A Windows process virtual address space holds the mapped image (.text, .data), loaded DLLs, the heap, thread stacks, and per-thread/per-process control structures (TEB/PEB). Each thread receives its own stack, reserved and committed on demand.

The stack grows downward — toward lower addresses. PUSH decrements the stack pointer; POP increments it. The live top of the stack is always tracked by RSP (x64) / ESP (x86).

3. x86 Stack Frames: Registers, Calling Conventions, and the EBP Chain

32-bit Windows supports several co-existing calling conventions, which is why x86 reversing requires you to identify the convention before reading arguments.

x86 code conventionally uses EBP as a fixed frame anchor. Every local and argument is addressed relative to it, and each saved EBP points at the caller’s saved EBP, forming a walkable frame chain.

// MSVC x86, compiled /Od (no optimization)
void vuln(char *src) {
    char buf[64];      // local buffer — classic overflow target
    strcpy(buf, src);  // bounded only by src
}

; x86 frame for vuln(), high → low address
push ebp            ; save caller's EBP
mov  ebp, esp       ; EBP anchors this frame
sub  esp, 64        ; allocate buf[64]
; ... strcpy ...
; [EBP + 8]  -> arg1 (src)
; [EBP + 4]  -> return address   ← ret-overwrite target
; [EBP + 0]  -> saved EBP        ← frame chain link
; [EBP - 64] -> buf              ← overflow origin

A buffer overflow that walks upward from [EBP-64] crosses the saved EBP, then the return address — the two values the epilogue and RET consume.

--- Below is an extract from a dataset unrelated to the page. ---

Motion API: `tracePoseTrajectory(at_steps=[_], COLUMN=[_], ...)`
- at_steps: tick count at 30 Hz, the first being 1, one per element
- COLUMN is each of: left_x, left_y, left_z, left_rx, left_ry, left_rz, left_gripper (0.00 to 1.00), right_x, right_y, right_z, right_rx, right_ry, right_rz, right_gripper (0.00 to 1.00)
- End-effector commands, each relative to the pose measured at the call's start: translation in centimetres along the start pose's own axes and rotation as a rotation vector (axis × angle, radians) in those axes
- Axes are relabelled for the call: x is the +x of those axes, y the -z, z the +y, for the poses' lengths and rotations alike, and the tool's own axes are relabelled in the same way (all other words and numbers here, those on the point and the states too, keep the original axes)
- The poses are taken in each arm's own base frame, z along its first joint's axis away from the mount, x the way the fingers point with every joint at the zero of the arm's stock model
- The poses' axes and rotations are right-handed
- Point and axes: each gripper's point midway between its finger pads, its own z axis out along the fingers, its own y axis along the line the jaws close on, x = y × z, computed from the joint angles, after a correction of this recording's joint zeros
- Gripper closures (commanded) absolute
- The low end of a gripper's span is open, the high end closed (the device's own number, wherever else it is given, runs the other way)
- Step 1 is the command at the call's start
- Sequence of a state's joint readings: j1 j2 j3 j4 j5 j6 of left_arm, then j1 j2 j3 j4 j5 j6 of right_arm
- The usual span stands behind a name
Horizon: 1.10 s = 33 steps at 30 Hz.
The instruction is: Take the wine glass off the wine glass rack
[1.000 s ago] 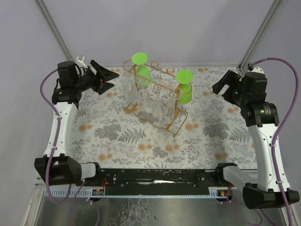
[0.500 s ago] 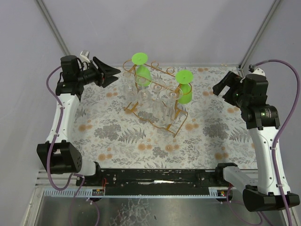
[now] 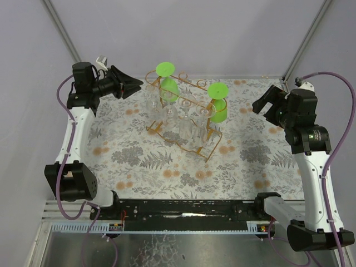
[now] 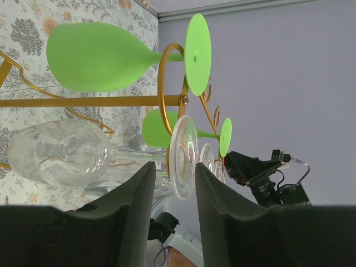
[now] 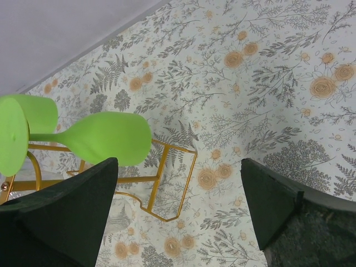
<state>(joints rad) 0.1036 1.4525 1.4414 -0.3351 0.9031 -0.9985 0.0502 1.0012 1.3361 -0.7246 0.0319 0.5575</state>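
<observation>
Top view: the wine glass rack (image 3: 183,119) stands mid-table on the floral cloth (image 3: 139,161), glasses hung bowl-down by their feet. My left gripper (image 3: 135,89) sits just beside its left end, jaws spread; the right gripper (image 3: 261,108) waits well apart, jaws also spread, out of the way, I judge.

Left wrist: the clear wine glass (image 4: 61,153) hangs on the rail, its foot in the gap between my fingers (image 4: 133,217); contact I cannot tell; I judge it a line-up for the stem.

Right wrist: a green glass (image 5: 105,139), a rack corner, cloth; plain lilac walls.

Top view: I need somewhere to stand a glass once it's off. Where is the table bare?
Bare: the wide strip of table between the rack and the near edge, and the patch between the rack and the right gripper. Crowded: back centre, where glasses fill the rack and the left gripper is close.
</observation>
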Motion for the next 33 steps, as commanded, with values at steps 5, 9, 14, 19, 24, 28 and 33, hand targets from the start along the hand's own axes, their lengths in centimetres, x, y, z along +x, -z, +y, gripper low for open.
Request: tracePoseTrajectory(at_steps=[5, 9, 14, 19, 24, 28, 33], left_x=[0.4, 0.9, 1.1, 1.2, 1.4, 1.5, 1.1], left_y=[-0.8, -1.1, -1.2, -1.1, -0.9, -0.5, 0.3], left_z=[-1.7, -1.9, -1.8, -1.9, -1.9, -1.8, -1.7], left_rx=[0.061, 0.069, 0.069, 0.068, 0.064, 0.062, 0.055], left_ry=[-0.048, -0.051, -0.048, -0.044, -0.041, -0.036, -0.031], left_rz=[0.051, 0.073, 0.082, 0.079, 0.074, 0.068, 0.051], left_gripper=[0.73, 0.74, 0.81, 0.91, 0.91, 0.91, 0.94], right_x=[-1.1, -1.1, -1.0, -0.9, -0.7, -0.6, -0.6], right_y=[0.8, 0.9, 1.0, 1.1, 1.2, 1.2, 1.2], right_z=[0.1, 0.0, -0.1, -0.2, -0.3, -0.3, -0.2], right_rx=[-0.003, 0.001, 0.004, 0.006, 0.006, 0.004, 0.000], right_ry=[0.000, 0.002, 0.003, 0.005, 0.005, 0.003, 0.004], right_rz=[-0.053, -0.053, -0.055, -0.053, -0.048, -0.045, -0.043], right_gripper=[0.02, 0.01, 0.01, 0.01, 0.01, 0.01, 0.01])
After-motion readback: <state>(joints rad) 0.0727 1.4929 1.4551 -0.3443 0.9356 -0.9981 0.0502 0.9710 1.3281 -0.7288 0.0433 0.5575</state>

4. x64 Stack Frames: The Windows ABI and Shadow Space

The Windows x64 ABI consolidates every x86 convention into a single calling convention. The first four integer or pointer parameters pass in RCX, RDX, R8, R9; the first four floating-point parameters in XMM0–XMM3. Additional arguments spill onto the stack.

Two rules dominate the x64 layout:

• Shadow space (home space): The caller allocates 32 bytes immediately above the return address, regardless of how many parameters are actually used. The callee may dump RCX/RDX/R8/R9 into this home space if it needs to spill them.
• 16-byte alignment: RSP must be 16-byte aligned at a CALL. Because CALL pushes an 8-byte return address, RSP is 16n+8 before the call and 16n-aligned on entry to the callee.

Critically, x64 functions typically address locals and arguments RSP-relative, leaving RSP constant for the body of the function. RBP is freed for general use unless alloca() is present.

[High address — caller's frame]
  Stack arg 5+      ← [RSP + 0x28+]
  Shadow [R9]       ← [RSP + 0x20]
  Shadow [R8]       ← [RSP + 0x18]
  Shadow [RDX]      ← [RSP + 0x10]
  Shadow [RCX]      ← [RSP + 0x08]   (relative to callee entry)
  Return Address    ← [RSP + 0x00]   ← ret-overwrite target
  Local variables   ← [RSP - N]
[Low address — grows downward]

5. Volatile vs. Non-Volatile Registers and Leaf Functions

The x64 convention splits the register file into volatile (caller-saved) and non-volatile (callee-saved). A function that clobbers a non-volatile register must save and restore it in its prologue/epilogue.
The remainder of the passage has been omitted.